“Alex, what does your husband do?”…Awkward! 👀
Those of you who know me, know.
Those of you who don’t, when I am at a business networking event and I’m asked “What does your husband do?” it is so awkward. You see I don’t have a husband, I actually have a wife!
Every year when June arrives, my news feed is laden with Pride flags. This year the Pride flags are mixed with stories and comments about Covid-19, lockdown, Black Lives Matter, football starting again, exciting adventures to parks and families meeting in their gardens. Because there is so much going on, I mean what is 2020 playing at please!! I’m taking this opportunity to bring it back to Pride for a moment.
You hear about people’s “coming out” stories all the time, but what some don’t realise that in our community you probably have to “come out” most weeks. I feel I’ve been in and out of the closet since I started networking more than this new shirt I have at home that I’m adamant will fit, but it never does, so back in the wardrobe it goes within seconds.
The nerves about how someone will react still give me pangs of anxiety, and I will be honest, I’ve given up “coming out”. It’s sometimes easier to leave those who don’t really know me thinking that my wife Jo is my husband Joe!
It’d be half the battle if you could guarantee the conversation thereafter would be normal, especially in business.

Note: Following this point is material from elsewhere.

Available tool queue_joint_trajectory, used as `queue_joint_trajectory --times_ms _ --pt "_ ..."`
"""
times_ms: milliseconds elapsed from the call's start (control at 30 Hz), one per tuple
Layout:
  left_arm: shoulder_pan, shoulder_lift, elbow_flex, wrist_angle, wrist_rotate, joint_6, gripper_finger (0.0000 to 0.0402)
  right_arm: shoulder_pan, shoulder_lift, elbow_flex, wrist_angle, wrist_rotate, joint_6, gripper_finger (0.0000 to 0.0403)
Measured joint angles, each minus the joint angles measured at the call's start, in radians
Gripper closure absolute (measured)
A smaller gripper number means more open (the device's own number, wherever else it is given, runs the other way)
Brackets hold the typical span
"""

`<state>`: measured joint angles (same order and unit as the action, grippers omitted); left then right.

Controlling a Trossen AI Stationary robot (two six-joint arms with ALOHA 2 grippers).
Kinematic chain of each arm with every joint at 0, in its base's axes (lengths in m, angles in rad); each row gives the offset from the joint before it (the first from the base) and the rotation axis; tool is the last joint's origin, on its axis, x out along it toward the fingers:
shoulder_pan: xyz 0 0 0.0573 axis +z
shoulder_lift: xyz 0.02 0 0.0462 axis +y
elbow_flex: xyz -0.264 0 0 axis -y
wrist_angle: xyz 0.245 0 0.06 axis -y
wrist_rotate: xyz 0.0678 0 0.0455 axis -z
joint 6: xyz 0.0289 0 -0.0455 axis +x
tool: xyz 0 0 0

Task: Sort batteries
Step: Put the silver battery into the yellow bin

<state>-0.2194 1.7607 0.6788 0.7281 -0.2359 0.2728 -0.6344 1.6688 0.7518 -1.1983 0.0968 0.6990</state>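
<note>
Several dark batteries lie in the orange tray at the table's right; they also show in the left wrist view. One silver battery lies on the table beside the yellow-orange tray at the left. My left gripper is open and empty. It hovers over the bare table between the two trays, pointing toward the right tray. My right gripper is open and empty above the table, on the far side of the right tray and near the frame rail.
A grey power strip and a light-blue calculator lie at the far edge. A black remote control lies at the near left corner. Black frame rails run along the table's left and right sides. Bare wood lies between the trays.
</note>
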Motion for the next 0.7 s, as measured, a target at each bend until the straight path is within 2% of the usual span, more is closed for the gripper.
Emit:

Often it’s not and awkward private questions follow. Once when I “outed” myself the other person turned away sheepishly which was really awkward, kind of wish I had that small shirt on to avoid them trying to converse with me in the first place that day. Those instances are so few and far between these days, we have come so far.
I know the questions those have outside of the LGBT+ community are innocent (especially around “family planning”). They’re not meant to do any harm, it’s novel and intriguing to people. One thing I struggle with is: why are the answers to these questions more important than what I do, how I do it, what clients I work well with and what new business I am looking for?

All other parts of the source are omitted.